SOURCE MATERIAL:
* * *
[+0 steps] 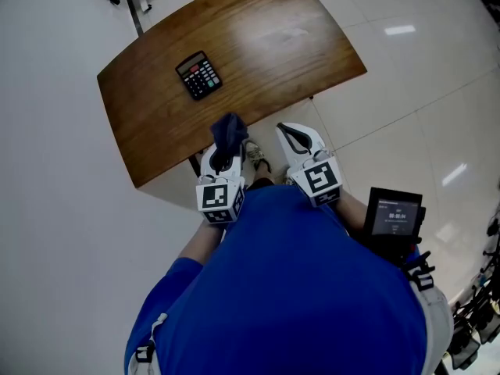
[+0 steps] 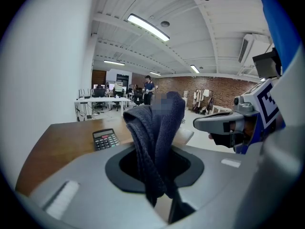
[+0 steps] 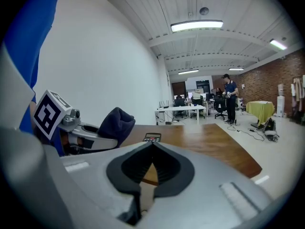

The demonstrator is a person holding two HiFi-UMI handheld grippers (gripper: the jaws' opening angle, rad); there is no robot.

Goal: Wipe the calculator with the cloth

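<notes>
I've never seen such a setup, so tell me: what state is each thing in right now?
Left claw: shut on the cloth.
Right claw: shut, empty.
Cloth: bunched, held up in the air.
Calculator: flat on the table, face up, untouched.
Small screen: on.

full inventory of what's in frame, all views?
table: 1, brown wood, ahead of the person
calculator: 1, black, on the table, left part
cloth: 1, dark blue, bunched in the left gripper's jaws
screen unit: 1, black, at the person's right side
desks: a white row, far back of the room
bystander: 1, dark top, standing by the desks
left gripper: white, shut on the cloth, at the table's near edge
right gripper: white, shut, empty, beside the left
shirt: blue, wearer's
</notes>
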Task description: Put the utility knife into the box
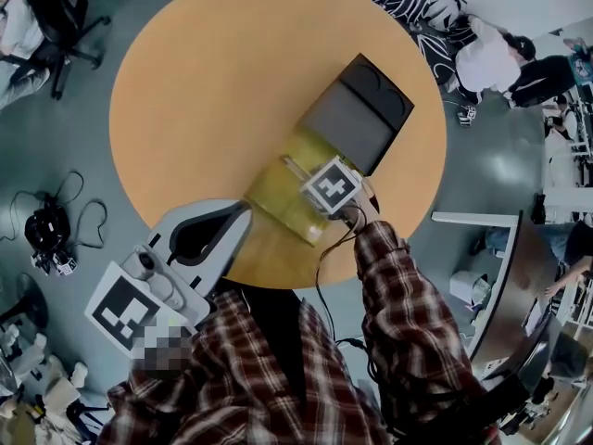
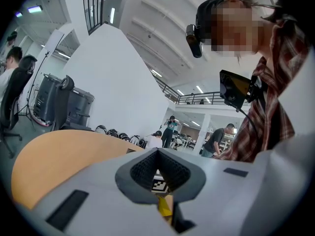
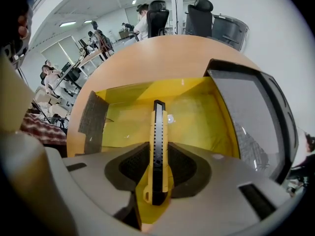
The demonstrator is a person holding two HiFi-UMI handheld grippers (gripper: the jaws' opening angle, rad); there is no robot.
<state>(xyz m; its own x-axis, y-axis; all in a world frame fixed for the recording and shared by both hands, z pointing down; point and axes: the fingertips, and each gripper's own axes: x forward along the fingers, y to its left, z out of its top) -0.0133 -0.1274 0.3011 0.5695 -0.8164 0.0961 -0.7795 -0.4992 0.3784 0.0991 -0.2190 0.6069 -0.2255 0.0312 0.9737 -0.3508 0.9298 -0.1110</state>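
Observation:
A yellow and black utility knife [image 3: 157, 146] is clamped lengthwise in my right gripper [image 3: 157, 183], its tip pointing over the yellow see-through box [image 3: 197, 117]. The box [image 1: 283, 193] lies open on the round orange table [image 1: 213, 91], with its dark lid [image 1: 357, 114] folded back on the far side. My right gripper [image 1: 324, 188] hovers over the box's right half. Off the table's near edge, my left gripper [image 1: 241, 211] is raised and holds nothing. Its jaws [image 2: 160, 200] look shut, with a sliver of yellow showing past them.
A dark flap [image 3: 92, 114] stands at the box's left side. Office chairs [image 1: 60, 21] and seated people [image 1: 500, 58] ring the table. Cables and a black device [image 1: 46, 235] lie on the floor to the left. A desk edge [image 1: 505, 286] is on the right.

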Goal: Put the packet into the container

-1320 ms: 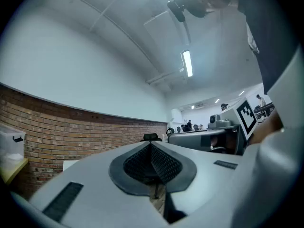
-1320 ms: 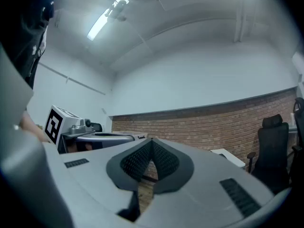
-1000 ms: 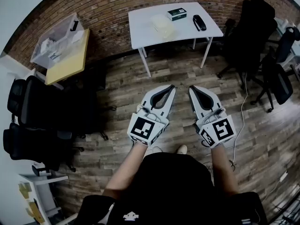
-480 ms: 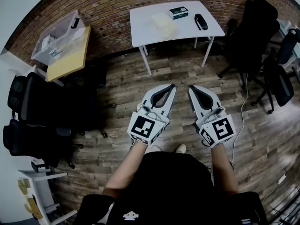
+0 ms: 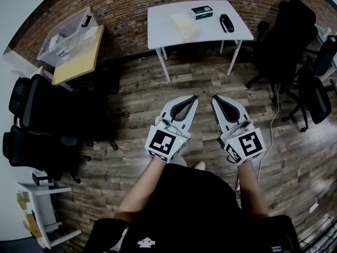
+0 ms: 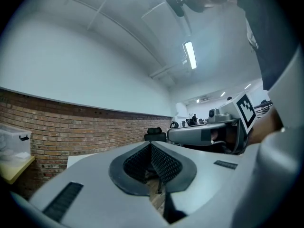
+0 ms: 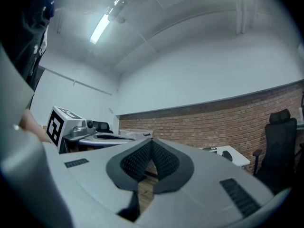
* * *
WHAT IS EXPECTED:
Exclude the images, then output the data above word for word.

EXERCISE ANSWER:
[+0 steps] 
[+0 steps] 
[+0 steps] 

The demonstrator is a person holding two HiFi-UMI handheld grippers (gripper: the jaws' opening angle, rad); there is no robot.

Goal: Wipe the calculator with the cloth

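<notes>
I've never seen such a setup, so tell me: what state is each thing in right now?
Left claw: shut on the cloth.
Right claw: shut, empty.
Cloth: bunched, held up in the air.
Calculator: flat on the table, face up, untouched.
Small screen: on.

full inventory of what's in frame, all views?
table: 1, brown wood, ahead of the person
calculator: 1, black, on the table, left part
cloth: 1, dark blue, bunched in the left gripper's jaws
screen unit: 1, black, at the person's right side
desks: a white row, far back of the room
bystander: 1, dark top, standing by the desks
left gripper: white, shut on the cloth, at the table's near edge
right gripper: white, shut, empty, beside the left
shirt: blue, wearer's
</notes>
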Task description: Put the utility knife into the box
The demonstrator is a person holding two HiFi-UMI handheld grippers (gripper: the jaws' opening angle, rad); there is no robot.
<state>(xyz m; its own x-axis, y-axis; all in a world frame fixed for the recording and shared by both hands, z pointing down; point and axes: the fingertips, and each gripper's own axes: x forward along the fingers, y to its left, z out of its top) -0.0133 -0.1274 0.3011 0.5695 -0.8164 0.0961 -0.7795 -0.4992 0.3784 0.0991 -0.2190 0.6069 -0.2255 0.0312 0.9737 -0.3508 0.9298 -0.1110</state>
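Observation:
A yellow and black utility knife [image 3: 157, 146] is clamped lengthwise in my right gripper [image 3: 157, 183], its tip pointing over the yellow see-through box [image 3: 197, 117]. The box [image 1: 283, 193] lies open on the round orange table [image 1: 213, 91], with its dark lid [image 1: 357, 114] folded back on the far side. My right gripper [image 1: 324, 188] hovers over the box's right half. Off the table's near edge, my left gripper [image 1: 241, 211] is raised and holds nothing. Its jaws [image 2: 160, 200] look shut, with a sliver of yellow showing past them.
A dark flap [image 3: 92, 114] stands at the box's left side. Office chairs [image 1: 60, 21] and seated people [image 1: 500, 58] ring the table. Cables and a black device [image 1: 46, 235] lie on the floor to the left. A desk edge [image 1: 505, 286] is on the right.
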
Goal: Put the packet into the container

-1320 ms: 
-1320 ms: 
-1000 ms: 
-480 ms: 
+0 ms: 
+0 ms: 
+0 ms: 

The exercise has been fully answered.